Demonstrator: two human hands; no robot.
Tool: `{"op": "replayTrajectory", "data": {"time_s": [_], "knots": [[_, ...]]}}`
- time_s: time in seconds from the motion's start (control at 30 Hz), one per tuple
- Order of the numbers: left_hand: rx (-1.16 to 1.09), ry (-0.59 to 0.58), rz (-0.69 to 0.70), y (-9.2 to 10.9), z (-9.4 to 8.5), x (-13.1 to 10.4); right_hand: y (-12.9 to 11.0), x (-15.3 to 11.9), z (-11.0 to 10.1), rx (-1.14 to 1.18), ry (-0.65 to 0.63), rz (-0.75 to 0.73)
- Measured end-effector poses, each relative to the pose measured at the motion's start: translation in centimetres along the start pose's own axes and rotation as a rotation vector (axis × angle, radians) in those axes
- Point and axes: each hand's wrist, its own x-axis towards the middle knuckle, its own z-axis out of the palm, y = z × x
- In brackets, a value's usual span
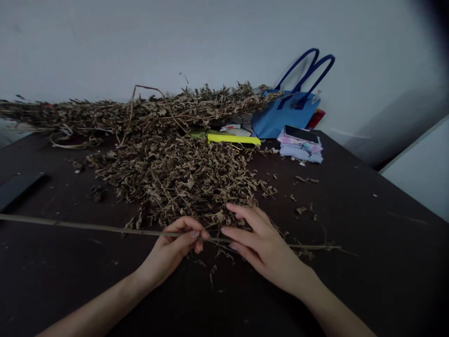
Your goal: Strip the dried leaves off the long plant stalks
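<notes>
A long thin dried stem (pixel 105 228) runs across the front of the dark table, from the left edge to the right of centre. My left hand (pixel 177 243) is closed around it, thumb and fingers pinching it near the middle. Just to the right, my right hand (pixel 261 241) is over the stem, palm down, its fingers apart and their tips at small side twigs and leaves. Part of the stem is hidden beneath this hand. Beyond both hands spreads a pile of crumpled dried leaves (pixel 185 173).
A large bundle of dried leafy stalks (pixel 147 112) lies along the wall. Behind the pile are a yellow object (pixel 233 139), a blue bag (pixel 286 114) and a phone (pixel 300 134) on folded packs. A dark flat object (pixel 17 187) lies at the left on the table (pixel 368 224).
</notes>
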Motion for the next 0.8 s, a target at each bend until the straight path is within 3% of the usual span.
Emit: {"op": "replayTrajectory", "data": {"time_s": [0.17,0.33,0.47,0.8], "knots": [[0.017,-0.006,0.005,0.1,0.1,0.0,-0.2,0.4,1.0,-0.09,-0.017,-0.011],[-0.009,0.013,-0.004,0.1,0.1,0.1,1.4,0.6,1.2,-0.048,0.21,0.067],[-0.034,0.014,-0.004,0.0,-0.2,0.1,2.8,0.6,1.2,-0.091,0.286,0.137],[-0.041,0.028,-0.005,0.1,-0.1,0.1,4.4,0.2,0.8,-0.141,0.264,0.208]]}}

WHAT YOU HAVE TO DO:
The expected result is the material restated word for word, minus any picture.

COMPLETED EXERCISE:
Demonstrator: two human hands; no robot.
Tool: `{"op": "replayTrajectory", "data": {"time_s": [_], "knots": [[_, ...]]}}`
- time_s: time in seconds from the motion's start (control at 30 Hz), one per tuple
- Order of the numbers: left_hand: rx (-1.16 to 1.09), ry (-0.59 to 0.58), rz (-0.69 to 0.70), y (-9.2 to 10.9), z (-9.4 to 8.5), x (-13.1 to 10.4); right_hand: y (-12.9 to 11.0), x (-15.3 to 11.9), z (-11.0 to 10.1), rx (-1.14 to 1.18), ry (-0.65 to 0.63), rz (-0.75 to 0.73)
- Measured end-effector poses, each relative to the pose measured at the motion's start: translation in centimetres along the start pose's own axes and rotation as a rotation vector (axis × angle, radians) in those axes
- Point and axes: each hand's wrist, its own x-axis towards the middle knuckle, its own z-axis out of the palm, y = z × x
- In brackets, a value's usual span
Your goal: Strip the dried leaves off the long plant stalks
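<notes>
A long thin dried stem (pixel 105 228) runs across the front of the dark table, from the left edge to the right of centre. My left hand (pixel 177 243) is closed around it, thumb and fingers pinching it near the middle. Just to the right, my right hand (pixel 261 241) is over the stem, palm down, its fingers apart and their tips at small side twigs and leaves. Part of the stem is hidden beneath this hand. Beyond both hands spreads a pile of crumpled dried leaves (pixel 185 173).
A large bundle of dried leafy stalks (pixel 147 112) lies along the wall. Behind the pile are a yellow object (pixel 233 139), a blue bag (pixel 286 114) and a phone (pixel 300 134) on folded packs. A dark flat object (pixel 17 187) lies at the left on the table (pixel 368 224).
</notes>
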Motion for the next 0.8 s, a target at each bend until the straight path is within 3% of the usual span.
Emit: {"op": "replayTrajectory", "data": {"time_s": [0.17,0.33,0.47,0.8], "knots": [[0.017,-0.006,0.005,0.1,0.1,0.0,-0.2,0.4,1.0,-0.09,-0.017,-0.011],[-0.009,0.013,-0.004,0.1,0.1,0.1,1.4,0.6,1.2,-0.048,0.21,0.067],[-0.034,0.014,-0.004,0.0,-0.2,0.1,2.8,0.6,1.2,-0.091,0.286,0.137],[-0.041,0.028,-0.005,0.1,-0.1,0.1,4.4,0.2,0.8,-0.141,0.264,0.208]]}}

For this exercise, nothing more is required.